> What to work on
Retype the material exactly, ending with the line containing "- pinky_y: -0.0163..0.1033".

> Provided material
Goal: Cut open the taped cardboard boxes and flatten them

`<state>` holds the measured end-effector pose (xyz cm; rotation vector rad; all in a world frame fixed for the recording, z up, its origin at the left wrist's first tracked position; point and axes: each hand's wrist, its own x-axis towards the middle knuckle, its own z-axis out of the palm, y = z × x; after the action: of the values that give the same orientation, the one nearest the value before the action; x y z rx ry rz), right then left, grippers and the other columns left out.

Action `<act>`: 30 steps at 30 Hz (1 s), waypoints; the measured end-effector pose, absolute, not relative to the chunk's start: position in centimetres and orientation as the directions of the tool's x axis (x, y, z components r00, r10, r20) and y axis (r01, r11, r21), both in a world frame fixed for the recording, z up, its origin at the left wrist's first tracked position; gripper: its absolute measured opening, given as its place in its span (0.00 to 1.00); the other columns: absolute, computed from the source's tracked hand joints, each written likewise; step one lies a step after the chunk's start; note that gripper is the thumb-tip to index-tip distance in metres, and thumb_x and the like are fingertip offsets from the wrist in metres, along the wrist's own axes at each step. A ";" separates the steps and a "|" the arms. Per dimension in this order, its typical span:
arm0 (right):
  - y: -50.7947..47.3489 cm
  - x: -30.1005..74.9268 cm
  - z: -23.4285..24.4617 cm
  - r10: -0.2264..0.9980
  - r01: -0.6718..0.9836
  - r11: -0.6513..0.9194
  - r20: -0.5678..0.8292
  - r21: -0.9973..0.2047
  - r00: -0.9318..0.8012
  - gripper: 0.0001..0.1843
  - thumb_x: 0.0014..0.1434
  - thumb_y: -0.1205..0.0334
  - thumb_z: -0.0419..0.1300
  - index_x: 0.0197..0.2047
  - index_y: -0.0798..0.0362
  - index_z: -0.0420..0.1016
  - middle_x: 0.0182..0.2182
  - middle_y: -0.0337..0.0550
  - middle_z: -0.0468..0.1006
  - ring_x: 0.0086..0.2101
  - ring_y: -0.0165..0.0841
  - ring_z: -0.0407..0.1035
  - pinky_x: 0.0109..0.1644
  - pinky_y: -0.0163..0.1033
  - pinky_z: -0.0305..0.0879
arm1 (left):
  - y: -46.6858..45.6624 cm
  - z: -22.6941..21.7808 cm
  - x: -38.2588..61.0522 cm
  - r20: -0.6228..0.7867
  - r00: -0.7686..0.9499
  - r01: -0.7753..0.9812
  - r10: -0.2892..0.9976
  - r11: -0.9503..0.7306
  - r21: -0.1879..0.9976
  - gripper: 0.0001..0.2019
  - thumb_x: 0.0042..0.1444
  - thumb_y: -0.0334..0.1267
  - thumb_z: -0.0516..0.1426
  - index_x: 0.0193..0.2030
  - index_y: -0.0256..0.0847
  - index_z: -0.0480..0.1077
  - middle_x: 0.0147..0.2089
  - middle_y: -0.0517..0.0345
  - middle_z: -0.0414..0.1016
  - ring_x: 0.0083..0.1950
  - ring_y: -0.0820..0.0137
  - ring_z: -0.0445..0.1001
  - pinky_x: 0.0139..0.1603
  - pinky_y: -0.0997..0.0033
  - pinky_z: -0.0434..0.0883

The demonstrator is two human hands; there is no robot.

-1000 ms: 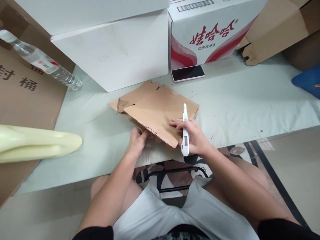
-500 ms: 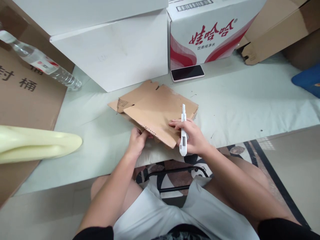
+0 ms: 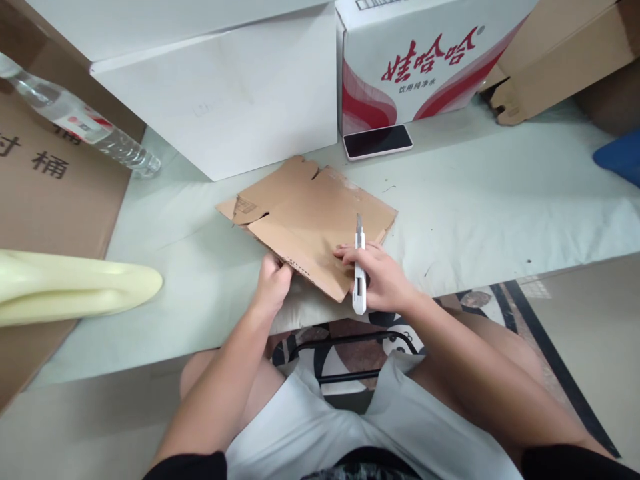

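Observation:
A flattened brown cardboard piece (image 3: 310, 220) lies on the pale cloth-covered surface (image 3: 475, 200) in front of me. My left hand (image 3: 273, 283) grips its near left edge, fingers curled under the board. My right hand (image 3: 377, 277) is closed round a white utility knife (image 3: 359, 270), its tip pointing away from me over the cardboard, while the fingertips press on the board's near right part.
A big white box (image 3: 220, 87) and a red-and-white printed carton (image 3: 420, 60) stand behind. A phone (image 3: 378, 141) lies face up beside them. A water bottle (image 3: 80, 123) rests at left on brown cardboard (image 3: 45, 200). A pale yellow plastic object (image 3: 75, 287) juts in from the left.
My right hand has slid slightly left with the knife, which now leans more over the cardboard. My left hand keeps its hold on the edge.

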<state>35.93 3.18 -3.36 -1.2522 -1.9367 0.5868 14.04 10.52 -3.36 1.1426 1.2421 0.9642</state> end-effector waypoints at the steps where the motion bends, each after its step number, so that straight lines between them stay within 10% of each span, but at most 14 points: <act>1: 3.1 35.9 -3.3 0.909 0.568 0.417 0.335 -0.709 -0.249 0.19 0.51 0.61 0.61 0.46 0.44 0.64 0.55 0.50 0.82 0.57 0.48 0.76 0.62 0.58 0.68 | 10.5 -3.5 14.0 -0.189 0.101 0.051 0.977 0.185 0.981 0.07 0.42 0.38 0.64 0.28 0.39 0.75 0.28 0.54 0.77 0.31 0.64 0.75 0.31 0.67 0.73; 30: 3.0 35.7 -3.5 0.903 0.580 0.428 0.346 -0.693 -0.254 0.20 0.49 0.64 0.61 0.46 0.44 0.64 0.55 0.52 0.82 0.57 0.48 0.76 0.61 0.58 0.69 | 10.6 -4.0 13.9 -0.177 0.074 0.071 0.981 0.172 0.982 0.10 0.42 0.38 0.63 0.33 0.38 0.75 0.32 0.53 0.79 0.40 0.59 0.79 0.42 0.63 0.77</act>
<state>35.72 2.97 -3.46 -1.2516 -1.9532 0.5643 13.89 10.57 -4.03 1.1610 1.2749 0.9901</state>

> Answer below
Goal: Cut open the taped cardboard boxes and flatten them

`<state>` holds the measured end-effector pose (xyz cm; rotation vector rad; all in a world frame fixed for the recording, z up, its origin at the left wrist's first tracked position; point and axes: each hand's wrist, its own x-axis towards the middle knuckle, its own z-axis out of the palm, y = z × x; after the action: of the values that give the same orientation, the one nearest the value before the action; x y z rx ry rz), right then left, grippers and the other columns left out.

Action `<act>`: 30 steps at 30 Hz (1 s), waypoints; the measured end-effector pose, absolute, not relative to the chunk's start: position in centimetres and orientation as the directions of the tool's x axis (x, y, z components r00, r10, r20) and y axis (r01, r11, r21), both in a world frame fixed for the recording, z up, its origin at the left wrist's first tracked position; gripper: its absolute measured opening, given as its place in its span (0.00 to 1.00); the other columns: absolute, computed from the source's tracked hand joints, each written likewise; step one lies a step after the chunk's start; note that gripper is the thumb-tip to index-tip distance in metres, and thumb_x and the like are fingertip offsets from the wrist in metres, along the wrist's own axes at each step. A ";" separates the steps and a "|" the arms. Per dimension in this order, its typical span:
arm0 (right):
  - y: -50.7947..47.3489 cm
  - x: -30.1005..74.9268 cm
  - z: -23.4285..24.4617 cm
  - r10: -0.2264..0.9980
  - r01: -0.6718..0.9836
  - r11: -0.6513..0.9194
  - r20: -0.5678..0.8292
  - r21: -0.9973..0.2047
  - r00: -0.9318..0.8012
  - gripper: 0.0001..0.1843
  - thumb_x: 0.0014..0.1434
  - thumb_y: -0.1205..0.0334
  - thumb_z: -0.0419..0.1300
  - index_x: 0.0197..0.2047
  - index_y: -0.0798..0.0362
  - index_z: -0.0420..0.1016
  - middle_x: 0.0182..0.2182
  - middle_y: -0.0337..0.0550
  - middle_z: -0.0468..0.1006
  - ring_x: 0.0086..0.2101
  - ring_y: -0.0165..0.0841
  - ring_z: -0.0407..0.1035
  - pinky_x: 0.0109..0.1644
  - pinky_y: -0.0163..0.1033

No further response is required.